* Collected material:
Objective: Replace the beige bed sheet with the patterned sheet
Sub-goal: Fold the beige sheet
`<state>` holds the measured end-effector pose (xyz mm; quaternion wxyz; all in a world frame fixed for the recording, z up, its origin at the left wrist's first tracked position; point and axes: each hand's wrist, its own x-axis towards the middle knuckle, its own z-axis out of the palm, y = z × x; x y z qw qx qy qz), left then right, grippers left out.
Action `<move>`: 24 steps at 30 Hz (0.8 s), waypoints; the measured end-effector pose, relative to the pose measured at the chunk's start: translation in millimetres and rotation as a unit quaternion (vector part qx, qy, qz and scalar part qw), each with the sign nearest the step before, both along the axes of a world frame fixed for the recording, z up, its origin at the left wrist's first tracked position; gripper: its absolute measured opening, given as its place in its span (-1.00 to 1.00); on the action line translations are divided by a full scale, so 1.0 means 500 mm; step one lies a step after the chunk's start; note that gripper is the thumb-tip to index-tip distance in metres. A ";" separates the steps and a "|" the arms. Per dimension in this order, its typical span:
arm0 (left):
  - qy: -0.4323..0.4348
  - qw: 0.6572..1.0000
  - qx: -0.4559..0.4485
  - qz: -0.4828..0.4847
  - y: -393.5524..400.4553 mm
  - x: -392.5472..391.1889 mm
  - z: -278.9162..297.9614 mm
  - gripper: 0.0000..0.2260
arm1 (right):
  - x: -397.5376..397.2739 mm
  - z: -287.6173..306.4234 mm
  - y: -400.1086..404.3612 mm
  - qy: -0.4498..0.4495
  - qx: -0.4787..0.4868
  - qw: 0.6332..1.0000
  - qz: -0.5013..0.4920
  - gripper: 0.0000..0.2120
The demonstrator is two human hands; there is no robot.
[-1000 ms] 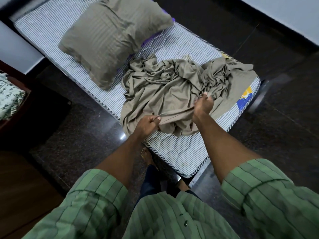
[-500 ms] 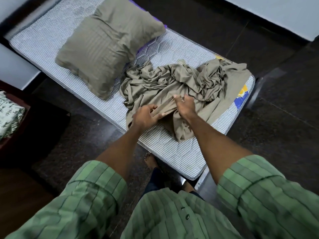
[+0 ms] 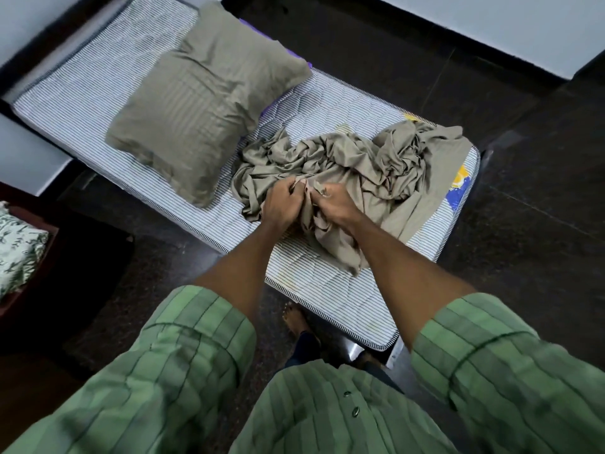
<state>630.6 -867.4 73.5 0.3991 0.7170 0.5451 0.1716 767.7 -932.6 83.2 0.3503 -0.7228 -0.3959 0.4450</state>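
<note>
The beige sheet (image 3: 386,168) lies crumpled in a heap on the near end of the bare striped mattress (image 3: 85,93). My left hand (image 3: 283,204) and my right hand (image 3: 337,204) sit side by side at the heap's front edge, each with fingers curled round a bunch of the beige fabric. A fold of the sheet hangs between and below my hands. The patterned sheet (image 3: 18,247), white with green leaves, lies folded on a dark stand at the far left edge of the view.
A beige pillow (image 3: 203,103) rests on the middle of the mattress, just left of the heap. Dark polished floor (image 3: 523,257) surrounds the low bed. White walls run along the top and left. My bare foot (image 3: 294,322) stands by the mattress edge.
My hands have come together at the sheet's front edge, from well apart a second ago. The fabric between them has bunched up and the heap has gathered inward.
</note>
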 end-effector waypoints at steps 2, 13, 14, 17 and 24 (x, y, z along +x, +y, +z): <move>0.010 1.000 0.006 -0.016 0.025 -0.015 -0.004 -0.62 | -0.010 0.015 0.003 0.029 -0.021 0.999 -0.031 -0.74; 0.206 0.957 0.124 -0.164 0.006 -0.024 0.038 -0.70 | 0.068 0.067 0.002 0.022 0.029 0.990 -0.135 -0.75; 0.240 0.951 0.128 -0.147 0.007 -0.022 0.042 -0.78 | 0.071 0.074 0.002 0.034 0.041 0.983 -0.173 -0.75; 0.303 0.942 0.089 -0.113 0.026 -0.043 0.027 -0.72 | 0.098 0.087 0.004 0.130 0.081 0.925 -0.347 -0.79; -0.018 0.997 -0.050 0.062 0.019 -0.011 0.030 -0.76 | 0.152 0.057 -0.034 -0.134 -0.002 0.959 -0.250 -0.74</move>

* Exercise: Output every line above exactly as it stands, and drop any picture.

* Result:
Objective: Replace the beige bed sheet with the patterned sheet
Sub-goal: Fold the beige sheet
`<state>` holds the measured end-effector pose (xyz mm; quaternion wxyz; all in a world frame fixed for the recording, z up, its origin at the left wrist's first tracked position; point and axes: each hand's wrist, its own x-axis towards the middle knuckle, its own z-axis out of the palm, y = z × x; x y z qw qx qy qz), left then right, grippers left out.
Action `<move>`: 24 steps at 30 Hz (0.8 s), waypoints; the measured end-effector pose, relative to the pose measured at the chunk's start: translation in millimetres and rotation as a unit quaternion (vector part qx, qy, qz and scalar part qw), each with the sign nearest the step before, both along the axes of a world frame fixed for the recording, z up, its origin at the left wrist's first tracked position; gripper: its absolute measured opening, given as its place in its span (-1.00 to 1.00); on the action line translations are divided by a full scale, so 1.0 means 500 mm; step one lies a step after the chunk's start; note that gripper is the thumb-tip to index-tip distance in metres. A ";" separates the steps and a "|" the arms. Per dimension in this order, its typical span:
arm0 (left):
  - qy: -0.4323..0.4348
  - qw: 0.6572..1.0000
  - qx: -0.4559..0.4485
  - qz: -0.4828..0.4847
  - y: -393.5524..400.4553 mm
  - x: -392.5472..391.1889 mm
  - z: -278.9162..297.9614 mm
  - gripper: 0.0000..0.2260
arm1 (right):
  - x: -397.5376..397.2739 mm
  - z: -287.6173..306.4234 mm
  - y: -400.1086..404.3612 mm
  - qy: -0.4498..0.4495
  - qx: -0.4787..0.4868
  - qw: 0.6332..1.0000
  - qz: -0.5013..0.4920
  - gripper: 0.0000..0.2120
The demonstrator is two human hands; there is no robot.
[-1000 ms] 
[-500 ms] 
[+0 ms] 
<state>630.6 -867.4 73.5 0.3991 0.7170 0.5451 0.1716 767.7 -932.6 83.2 0.3503 -0.7228 -0.3959 0.4450</state>
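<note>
The beige sheet (image 3: 386,168) lies crumpled in a heap on the near end of the bare striped mattress (image 3: 85,93). My left hand (image 3: 283,204) and my right hand (image 3: 337,204) sit side by side at the heap's front edge, each with fingers curled round a bunch of the beige fabric. A fold of the sheet hangs between and below my hands. The patterned sheet (image 3: 18,247), white with green leaves, lies folded on a dark stand at the far left edge of the view.
A beige pillow (image 3: 203,103) rests on the middle of the mattress, just left of the heap. Dark polished floor (image 3: 523,257) surrounds the low bed. White walls run along the top and left. My bare foot (image 3: 294,322) stands by the mattress edge.
My hands have come together at the sheet's front edge, from well apart a second ago. The fabric between them has bunched up and the heap has gathered inward.
</note>
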 end-effector waypoints at steps 2, 13, 14, 17 and 24 (x, y, z along +x, +y, +z): <move>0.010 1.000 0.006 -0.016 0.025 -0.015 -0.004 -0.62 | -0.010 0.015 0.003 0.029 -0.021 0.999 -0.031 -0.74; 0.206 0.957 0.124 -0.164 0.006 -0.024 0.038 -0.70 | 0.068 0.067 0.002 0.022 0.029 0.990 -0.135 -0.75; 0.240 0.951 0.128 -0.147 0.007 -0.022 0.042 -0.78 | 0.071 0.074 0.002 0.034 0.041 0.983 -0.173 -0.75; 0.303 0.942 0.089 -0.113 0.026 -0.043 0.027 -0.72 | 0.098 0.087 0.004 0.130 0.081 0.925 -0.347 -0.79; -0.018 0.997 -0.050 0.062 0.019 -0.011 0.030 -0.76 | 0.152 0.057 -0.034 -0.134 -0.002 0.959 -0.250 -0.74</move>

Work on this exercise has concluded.